We sincerely apologize for the error, and the inconvenience that it causes.

In addition to elimination of the configuration setup which caused this, we’re committed to deployment of a testing engine which pro-actively sends and receives email through each of the mail servers individually on an ongoing basis. By testing each and every server independently every few minutes, both locally at Sonic.net and from off site, we can stay better informed about any possible loss or delay which might affect our customers email delivery. This is similar to our existing ‘ckhosts’ and ‘ckdisk’ tools which check for availability of web, mail, ftp, Usenet news services and disk space currently.

These tools page our staff of system administrators with text messages anytime a server becomes unresponsive or unavailable, and this allows us to deliver high availability for your Internet services. We will followup here in the MOTD once this testing engine is deployed.

If you suspect that you may have lost email, please stand by for a notification. -Dane, Scott and Kelsey

Just to let everyone know, we’ve increased…

Wed Aug 23 17:17:12 PDT 2000 — Just to let everyone know, we’ve increased the maximum email message size from 7MB to 15MB due to continued demand to up the size limit. We also increased the user file size limit on bolt from 24MB to 50MB. -Steve, Kelsey

SOLVED: Routing loop on Cable & Wireless.
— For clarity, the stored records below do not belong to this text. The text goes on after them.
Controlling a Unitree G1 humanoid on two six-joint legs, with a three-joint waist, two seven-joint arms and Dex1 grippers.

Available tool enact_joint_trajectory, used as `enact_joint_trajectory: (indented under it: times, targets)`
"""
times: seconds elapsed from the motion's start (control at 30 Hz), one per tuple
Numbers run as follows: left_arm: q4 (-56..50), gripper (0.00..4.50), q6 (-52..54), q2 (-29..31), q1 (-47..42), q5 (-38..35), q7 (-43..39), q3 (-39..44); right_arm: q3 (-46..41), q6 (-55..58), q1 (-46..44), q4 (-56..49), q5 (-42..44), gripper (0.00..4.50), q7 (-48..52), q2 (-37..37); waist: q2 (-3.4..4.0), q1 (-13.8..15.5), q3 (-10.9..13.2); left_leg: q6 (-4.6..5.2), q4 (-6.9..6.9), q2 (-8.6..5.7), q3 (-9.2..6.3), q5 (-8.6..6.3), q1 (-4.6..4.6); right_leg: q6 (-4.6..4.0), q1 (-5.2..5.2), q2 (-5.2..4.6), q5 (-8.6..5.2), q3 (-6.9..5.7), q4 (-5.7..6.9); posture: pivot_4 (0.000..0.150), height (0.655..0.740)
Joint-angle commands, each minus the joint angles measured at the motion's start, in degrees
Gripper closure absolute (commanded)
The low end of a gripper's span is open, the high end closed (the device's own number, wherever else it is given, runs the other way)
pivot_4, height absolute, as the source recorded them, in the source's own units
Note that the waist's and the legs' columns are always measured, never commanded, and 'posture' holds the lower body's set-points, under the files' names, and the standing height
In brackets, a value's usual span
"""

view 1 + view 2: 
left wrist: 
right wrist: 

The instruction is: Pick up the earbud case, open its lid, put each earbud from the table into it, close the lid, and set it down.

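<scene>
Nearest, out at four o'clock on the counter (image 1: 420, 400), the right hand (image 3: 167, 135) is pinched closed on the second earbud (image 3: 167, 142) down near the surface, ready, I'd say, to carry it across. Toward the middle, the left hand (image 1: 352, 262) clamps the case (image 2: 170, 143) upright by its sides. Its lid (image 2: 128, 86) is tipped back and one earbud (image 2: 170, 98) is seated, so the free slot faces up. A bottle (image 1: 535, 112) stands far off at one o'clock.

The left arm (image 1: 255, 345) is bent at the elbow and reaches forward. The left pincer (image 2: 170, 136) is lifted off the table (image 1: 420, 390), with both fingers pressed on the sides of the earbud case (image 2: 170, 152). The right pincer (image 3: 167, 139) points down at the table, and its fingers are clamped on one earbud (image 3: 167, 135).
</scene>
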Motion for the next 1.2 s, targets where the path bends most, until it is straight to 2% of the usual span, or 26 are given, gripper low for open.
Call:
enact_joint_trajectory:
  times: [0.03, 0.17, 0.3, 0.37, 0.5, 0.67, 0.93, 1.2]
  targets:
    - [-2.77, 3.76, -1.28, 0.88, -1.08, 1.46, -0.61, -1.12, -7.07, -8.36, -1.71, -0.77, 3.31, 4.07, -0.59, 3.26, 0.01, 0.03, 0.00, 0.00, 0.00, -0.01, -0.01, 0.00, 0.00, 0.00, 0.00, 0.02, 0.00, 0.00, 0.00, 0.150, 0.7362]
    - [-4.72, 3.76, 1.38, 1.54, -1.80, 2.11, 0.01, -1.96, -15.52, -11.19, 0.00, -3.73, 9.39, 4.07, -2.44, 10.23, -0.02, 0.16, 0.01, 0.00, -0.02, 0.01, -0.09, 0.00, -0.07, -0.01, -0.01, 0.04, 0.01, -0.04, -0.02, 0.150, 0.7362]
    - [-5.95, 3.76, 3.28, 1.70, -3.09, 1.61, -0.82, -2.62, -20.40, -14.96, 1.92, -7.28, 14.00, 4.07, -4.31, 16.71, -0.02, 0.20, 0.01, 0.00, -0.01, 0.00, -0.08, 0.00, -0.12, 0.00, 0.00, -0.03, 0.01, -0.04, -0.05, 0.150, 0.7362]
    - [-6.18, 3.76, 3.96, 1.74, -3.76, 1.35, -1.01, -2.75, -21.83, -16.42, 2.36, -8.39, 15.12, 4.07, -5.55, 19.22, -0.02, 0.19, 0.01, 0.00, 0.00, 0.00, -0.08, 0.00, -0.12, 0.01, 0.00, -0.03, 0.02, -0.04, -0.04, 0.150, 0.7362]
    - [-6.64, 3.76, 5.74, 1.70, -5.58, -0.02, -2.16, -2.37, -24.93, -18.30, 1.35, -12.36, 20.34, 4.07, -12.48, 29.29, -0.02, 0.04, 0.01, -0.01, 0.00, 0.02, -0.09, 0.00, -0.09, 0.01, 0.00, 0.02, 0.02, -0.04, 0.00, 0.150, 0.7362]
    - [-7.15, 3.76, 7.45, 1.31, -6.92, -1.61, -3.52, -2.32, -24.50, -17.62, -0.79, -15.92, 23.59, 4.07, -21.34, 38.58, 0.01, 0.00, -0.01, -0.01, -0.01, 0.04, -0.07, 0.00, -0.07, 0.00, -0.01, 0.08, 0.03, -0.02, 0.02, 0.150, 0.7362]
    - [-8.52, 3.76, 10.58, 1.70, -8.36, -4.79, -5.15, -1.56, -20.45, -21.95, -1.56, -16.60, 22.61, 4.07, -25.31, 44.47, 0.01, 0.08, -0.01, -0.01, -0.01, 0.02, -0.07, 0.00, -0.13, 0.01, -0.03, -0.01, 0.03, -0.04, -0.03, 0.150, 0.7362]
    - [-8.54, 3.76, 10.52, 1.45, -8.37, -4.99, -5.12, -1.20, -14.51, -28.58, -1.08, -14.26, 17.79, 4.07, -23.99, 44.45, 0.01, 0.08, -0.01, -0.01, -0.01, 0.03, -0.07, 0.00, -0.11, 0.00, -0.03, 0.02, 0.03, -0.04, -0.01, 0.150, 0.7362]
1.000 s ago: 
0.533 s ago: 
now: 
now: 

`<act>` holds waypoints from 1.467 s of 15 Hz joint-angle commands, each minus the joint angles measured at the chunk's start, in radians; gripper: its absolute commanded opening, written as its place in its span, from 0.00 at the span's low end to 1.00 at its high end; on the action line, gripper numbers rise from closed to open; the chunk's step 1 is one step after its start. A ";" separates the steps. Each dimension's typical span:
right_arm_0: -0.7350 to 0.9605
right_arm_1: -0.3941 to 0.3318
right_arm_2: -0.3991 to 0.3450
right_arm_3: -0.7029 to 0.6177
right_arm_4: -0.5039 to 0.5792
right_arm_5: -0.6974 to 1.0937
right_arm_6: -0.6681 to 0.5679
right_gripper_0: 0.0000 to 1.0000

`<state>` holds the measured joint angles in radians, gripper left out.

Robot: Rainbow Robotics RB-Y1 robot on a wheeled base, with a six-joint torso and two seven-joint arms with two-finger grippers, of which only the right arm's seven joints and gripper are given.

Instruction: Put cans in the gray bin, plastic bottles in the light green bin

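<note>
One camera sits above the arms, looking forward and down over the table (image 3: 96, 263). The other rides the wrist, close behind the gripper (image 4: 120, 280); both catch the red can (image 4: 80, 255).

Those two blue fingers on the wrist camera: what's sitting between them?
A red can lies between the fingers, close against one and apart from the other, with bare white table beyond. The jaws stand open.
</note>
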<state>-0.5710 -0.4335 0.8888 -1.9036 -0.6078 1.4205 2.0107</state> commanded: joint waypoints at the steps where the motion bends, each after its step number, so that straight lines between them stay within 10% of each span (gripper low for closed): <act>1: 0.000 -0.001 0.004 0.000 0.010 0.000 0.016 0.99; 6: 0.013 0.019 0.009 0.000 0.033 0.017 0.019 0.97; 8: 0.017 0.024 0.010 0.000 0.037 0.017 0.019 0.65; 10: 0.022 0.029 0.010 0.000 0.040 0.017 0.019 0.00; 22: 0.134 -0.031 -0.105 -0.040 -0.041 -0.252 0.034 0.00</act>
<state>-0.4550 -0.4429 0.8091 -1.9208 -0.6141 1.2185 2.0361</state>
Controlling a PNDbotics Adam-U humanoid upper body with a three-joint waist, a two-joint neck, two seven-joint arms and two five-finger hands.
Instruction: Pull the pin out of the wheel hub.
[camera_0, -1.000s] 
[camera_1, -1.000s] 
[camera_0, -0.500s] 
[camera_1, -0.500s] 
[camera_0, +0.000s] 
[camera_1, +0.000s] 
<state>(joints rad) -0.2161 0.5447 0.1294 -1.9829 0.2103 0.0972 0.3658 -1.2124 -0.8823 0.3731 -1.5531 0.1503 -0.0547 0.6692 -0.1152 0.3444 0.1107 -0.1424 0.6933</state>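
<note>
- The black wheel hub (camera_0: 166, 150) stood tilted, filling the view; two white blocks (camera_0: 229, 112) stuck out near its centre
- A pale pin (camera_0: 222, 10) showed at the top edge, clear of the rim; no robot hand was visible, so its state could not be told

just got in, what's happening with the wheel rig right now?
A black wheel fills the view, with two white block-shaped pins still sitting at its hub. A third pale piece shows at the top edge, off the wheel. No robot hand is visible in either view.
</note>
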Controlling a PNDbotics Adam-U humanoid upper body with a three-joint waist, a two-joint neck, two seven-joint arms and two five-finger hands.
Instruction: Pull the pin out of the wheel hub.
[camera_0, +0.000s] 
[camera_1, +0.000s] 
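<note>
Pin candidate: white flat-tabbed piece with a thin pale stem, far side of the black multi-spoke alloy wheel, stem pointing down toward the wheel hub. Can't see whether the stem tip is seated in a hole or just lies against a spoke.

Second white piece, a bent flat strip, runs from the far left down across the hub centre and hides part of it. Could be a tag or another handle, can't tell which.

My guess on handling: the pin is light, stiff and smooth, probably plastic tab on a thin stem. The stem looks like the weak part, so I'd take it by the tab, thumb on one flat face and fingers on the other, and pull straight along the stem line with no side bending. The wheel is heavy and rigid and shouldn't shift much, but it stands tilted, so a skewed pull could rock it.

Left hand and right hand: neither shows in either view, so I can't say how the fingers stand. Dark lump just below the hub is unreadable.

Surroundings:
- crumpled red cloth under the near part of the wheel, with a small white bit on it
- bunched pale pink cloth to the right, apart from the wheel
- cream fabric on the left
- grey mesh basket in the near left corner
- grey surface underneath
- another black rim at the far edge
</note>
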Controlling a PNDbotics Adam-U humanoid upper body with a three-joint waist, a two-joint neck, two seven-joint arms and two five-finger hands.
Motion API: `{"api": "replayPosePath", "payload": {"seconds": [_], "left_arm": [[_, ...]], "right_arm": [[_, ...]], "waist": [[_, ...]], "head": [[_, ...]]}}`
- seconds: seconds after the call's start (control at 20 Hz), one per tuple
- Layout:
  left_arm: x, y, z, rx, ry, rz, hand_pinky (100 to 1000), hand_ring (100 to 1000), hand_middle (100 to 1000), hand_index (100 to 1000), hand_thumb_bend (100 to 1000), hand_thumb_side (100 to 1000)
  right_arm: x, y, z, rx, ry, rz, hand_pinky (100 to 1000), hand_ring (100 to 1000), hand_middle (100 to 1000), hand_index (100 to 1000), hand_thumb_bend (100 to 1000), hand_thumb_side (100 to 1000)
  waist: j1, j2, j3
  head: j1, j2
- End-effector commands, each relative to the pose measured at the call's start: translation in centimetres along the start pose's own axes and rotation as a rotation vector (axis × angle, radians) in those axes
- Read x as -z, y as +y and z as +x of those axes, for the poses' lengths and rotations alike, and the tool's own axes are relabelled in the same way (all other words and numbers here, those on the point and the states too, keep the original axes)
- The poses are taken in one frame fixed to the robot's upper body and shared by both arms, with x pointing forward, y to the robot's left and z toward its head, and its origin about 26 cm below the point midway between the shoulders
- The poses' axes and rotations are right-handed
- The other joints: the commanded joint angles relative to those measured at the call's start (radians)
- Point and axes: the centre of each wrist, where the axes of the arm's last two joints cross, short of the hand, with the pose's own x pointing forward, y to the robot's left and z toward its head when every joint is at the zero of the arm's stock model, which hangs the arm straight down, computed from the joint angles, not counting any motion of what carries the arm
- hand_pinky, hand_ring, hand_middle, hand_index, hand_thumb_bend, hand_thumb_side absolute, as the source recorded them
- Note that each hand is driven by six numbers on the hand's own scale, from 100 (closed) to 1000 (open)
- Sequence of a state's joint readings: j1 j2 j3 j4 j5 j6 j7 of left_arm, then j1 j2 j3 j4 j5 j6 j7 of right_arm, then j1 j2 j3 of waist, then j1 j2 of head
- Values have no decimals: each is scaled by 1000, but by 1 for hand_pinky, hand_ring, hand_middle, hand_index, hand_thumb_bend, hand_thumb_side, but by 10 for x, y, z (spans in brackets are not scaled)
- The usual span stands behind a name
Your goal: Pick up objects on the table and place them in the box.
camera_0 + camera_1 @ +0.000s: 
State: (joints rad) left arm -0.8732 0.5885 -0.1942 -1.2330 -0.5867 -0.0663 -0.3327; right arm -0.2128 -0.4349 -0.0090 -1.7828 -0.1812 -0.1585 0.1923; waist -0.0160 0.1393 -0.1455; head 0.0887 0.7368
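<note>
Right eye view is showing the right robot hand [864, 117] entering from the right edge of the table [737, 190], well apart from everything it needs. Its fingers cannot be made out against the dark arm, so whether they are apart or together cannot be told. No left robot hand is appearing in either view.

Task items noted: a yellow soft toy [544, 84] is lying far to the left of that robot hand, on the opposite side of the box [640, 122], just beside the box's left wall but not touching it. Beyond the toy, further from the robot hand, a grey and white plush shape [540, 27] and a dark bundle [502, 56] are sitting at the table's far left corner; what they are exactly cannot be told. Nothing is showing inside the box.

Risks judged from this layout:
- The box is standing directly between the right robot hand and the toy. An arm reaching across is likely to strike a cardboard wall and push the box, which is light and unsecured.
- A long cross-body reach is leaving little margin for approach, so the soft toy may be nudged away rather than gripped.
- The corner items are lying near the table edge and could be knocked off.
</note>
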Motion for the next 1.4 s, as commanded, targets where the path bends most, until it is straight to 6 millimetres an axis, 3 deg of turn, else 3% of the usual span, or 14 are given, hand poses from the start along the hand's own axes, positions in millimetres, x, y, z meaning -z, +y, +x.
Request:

Sun Aug 20 04:46:16 PDT 2000 — SOLVED: Routing loop on Cable & Wireless. CW has completed their emergency maintenance in San Francisco.Apparently the problem snowballed when they tried to replace an interface card that wasn’t supported by their router’s IOS. (Or something like that — details for their 5-hour outage are vague.) The CW T3 is up now, and I am seeing normal traffic loads. -Scott

SOLVED: Packet loss and latency on UUNet.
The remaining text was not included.